I have been trying to find large transactions, but I have located those with large memory usage. Occasionally, there are queries with large memory usage, but they are all from TiKV, not TiFlash. Are there any fields in the logs that can help explain this? We can analyze it from the logs.

| username: TiDBer_jYQINSnf | Original post link

Check the dashboard for SQL statements that consume a lot of memory, then look at the execution plan to see if it involves cop[tiflash]. Focus on optimizing these types of SQL statements.

| username: flow-PingCAP | Original post link

“Large memory queries” involve data update operations? If so, approximately how much data is being updated?

| username: TiDBer_qqabzOs3 | Original post link

We have been tracking this issue, but the large memory usage is mostly due to query SQLs, and some of the timings don’t match. The rest are basically in the KB range, with occasional MBs. After TiFlash OOMs, it keeps restarting. Normally, the query SQL should not execute again after the restart, but it seems like TiFlash has some tasks that it can’t bypass. The OOM issue can only be resolved by upgrading the configuration.

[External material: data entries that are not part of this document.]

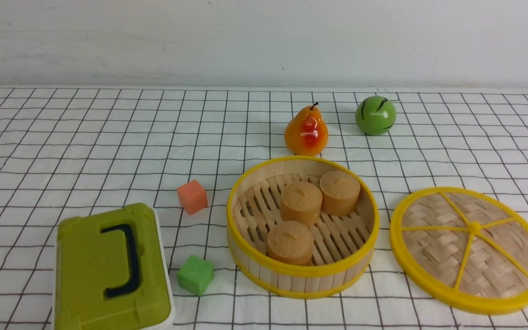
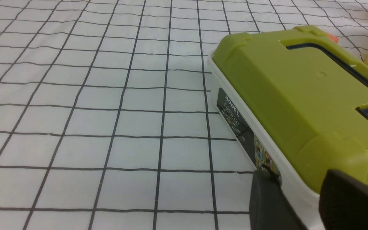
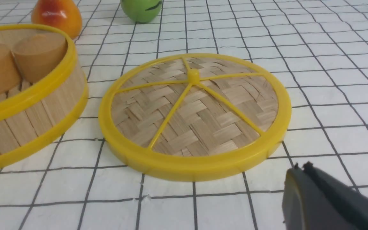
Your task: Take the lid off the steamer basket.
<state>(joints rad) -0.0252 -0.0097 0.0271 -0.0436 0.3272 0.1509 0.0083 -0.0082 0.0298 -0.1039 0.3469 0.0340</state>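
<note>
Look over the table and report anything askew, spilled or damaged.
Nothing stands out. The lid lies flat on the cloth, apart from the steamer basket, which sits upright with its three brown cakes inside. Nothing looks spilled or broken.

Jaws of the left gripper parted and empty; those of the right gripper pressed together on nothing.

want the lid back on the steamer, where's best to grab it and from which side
Probably the small raised hub at the centre of the lid, pinched from straight above: the lid lies flat, leaving no gap under its rim, and the hub stands proud.
</note>
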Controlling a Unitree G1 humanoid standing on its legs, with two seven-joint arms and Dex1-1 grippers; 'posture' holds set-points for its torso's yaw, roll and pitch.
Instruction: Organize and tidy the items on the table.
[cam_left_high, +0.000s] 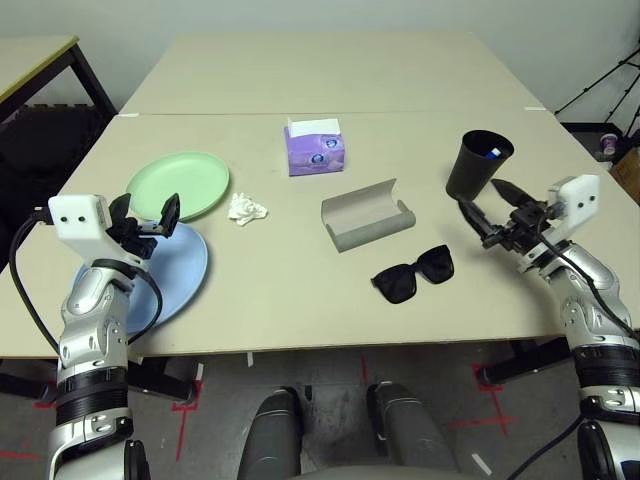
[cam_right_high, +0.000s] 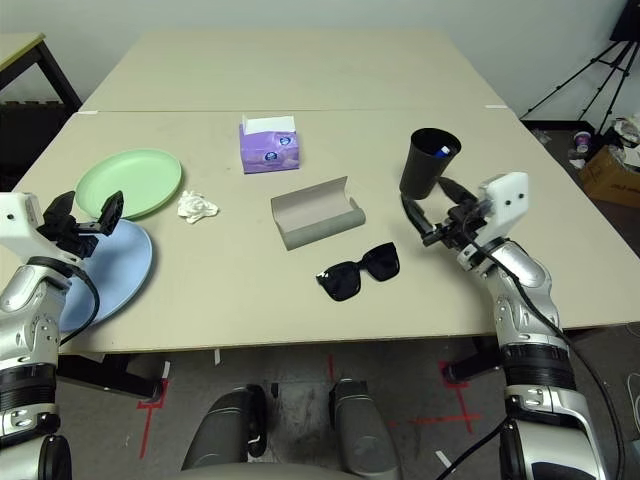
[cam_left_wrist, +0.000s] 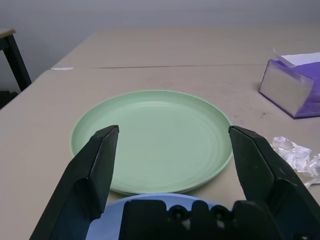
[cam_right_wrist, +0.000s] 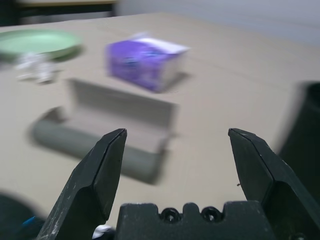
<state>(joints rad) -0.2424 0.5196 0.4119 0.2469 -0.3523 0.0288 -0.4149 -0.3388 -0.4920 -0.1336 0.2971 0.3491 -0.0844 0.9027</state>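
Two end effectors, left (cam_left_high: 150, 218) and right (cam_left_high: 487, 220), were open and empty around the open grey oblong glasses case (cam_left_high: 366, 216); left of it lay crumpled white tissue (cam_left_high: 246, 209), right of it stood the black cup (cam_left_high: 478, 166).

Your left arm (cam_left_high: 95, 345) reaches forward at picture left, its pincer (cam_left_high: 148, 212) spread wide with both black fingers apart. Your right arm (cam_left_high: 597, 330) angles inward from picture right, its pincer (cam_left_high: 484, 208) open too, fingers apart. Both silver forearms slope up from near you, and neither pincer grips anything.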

| username: flow-PingCAP | Original post link

The only known issue that can trigger similar TiFlash repeated OOM, and can be alleviated by increasing memory configuration, is TiDB running large update transactions. So I want to confirm this.
Can you check if there are any other special operations in the business before the OOM?
Also, please send the logs that include the OOM restart period, including server.log and proxy.log.

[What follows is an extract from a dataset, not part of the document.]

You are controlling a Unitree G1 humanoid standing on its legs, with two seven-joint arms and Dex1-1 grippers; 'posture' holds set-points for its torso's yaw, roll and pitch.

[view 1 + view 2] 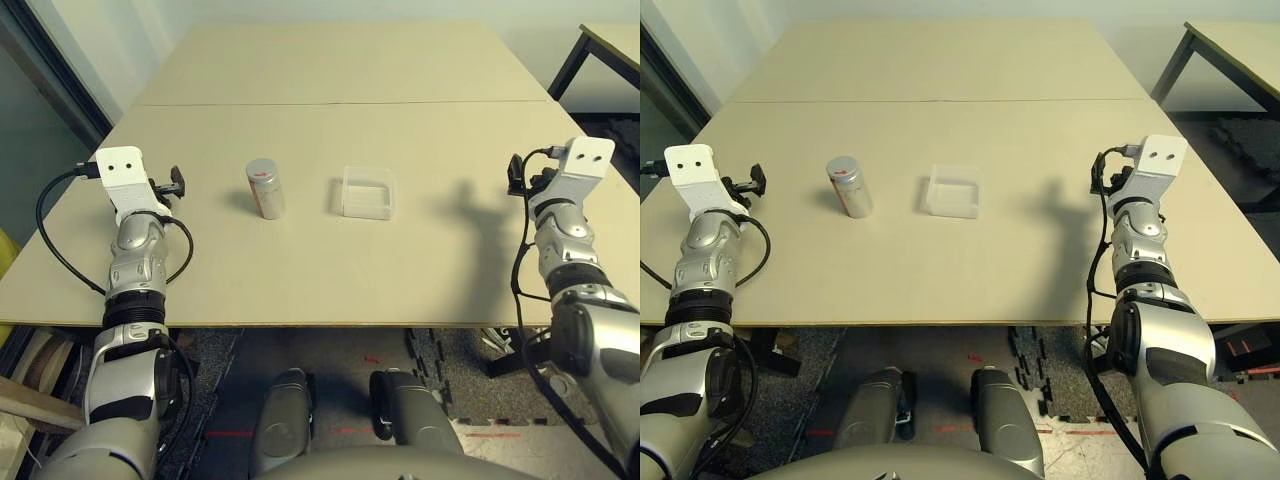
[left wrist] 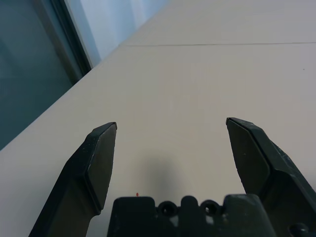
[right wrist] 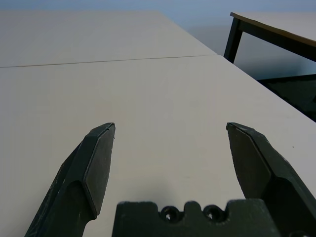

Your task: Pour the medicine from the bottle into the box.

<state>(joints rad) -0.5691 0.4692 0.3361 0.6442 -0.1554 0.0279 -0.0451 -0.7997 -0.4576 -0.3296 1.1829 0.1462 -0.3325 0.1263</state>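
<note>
Silver-grey metal with a red mark on its side, the bottle (image 1: 265, 188) stands upright near the middle of the pale table (image 1: 330, 265), its top closed as far as the head views let one judge. Taking the bottle as the landmark: the clear plastic box (image 1: 367, 192) sits close on its right, apart from it, not touching, and looks empty, though specks as small as the medicine might not show at this range. The left gripper (image 2: 170, 129) hangs above the table well to the left of the bottle, its two black fingers (image 2: 97, 163) spread wide with nothing between them. The right gripper (image 3: 170, 131) is far to the right of the bottle, beyond the box, fingers (image 3: 95, 165) likewise spread wide and holding nothing. A second table's dark leg (image 3: 233, 38) stands further right still.
</note>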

| username: TiDBer_qqabzOs3 | Original post link

The attachment contains three files. The file from 9:30 AM is related to OOM, and the issue was resolved by upgrading the configuration around 10:30 AM. The server.log is the log from the afternoon, where there was a sudden increase in memory usage, but it did not trigger an OOM.

| username: flow-PingCAP | Original post link

Got it. Also, please export the Grafana monitoring for tiflash-summary using this method: https://metricstool.pingcap.com/

| username: TiDBer_qqabzOs3 | Original post link

There were some issues with exporting, so I took screenshots instead. These are from the 15th to the 16th.

| username: flow-PingCAP | Original post link

Okay, let’s analyze it first.

| username: TiDBer_qqabzOs3 | Original post link

Any progress?

| username: flow-PingCAP | Original post link

Still under investigation. Currently, a problem with too many data fragments not being organized has been found in the logs. Whether this will cause OOM and the reasons for its occurrence are still being investigated. However, this phenomenon will definitely cause the system to be suboptimal, so you can try to manually organize the data to see if there is any improvement: ALTER TABLE xxx COMPACT TIFLASH REPLICA;

| username: TiDBer_qqabzOs3 | Original post link

Okay, I’ll give it a try. I’ve also been keeping an eye on the wal directory. There is basically always a log_xxxx_1 file, and its size continues to grow.

| username: TiDBer_qqabzOs3 | Original post link

Does this cleanup require executing the cleanup command individually for each TiFlash table? Or can it analyze which table it is?

| username: flow-PingCAP | Original post link

I suggest running through all the tables, one by one, in series.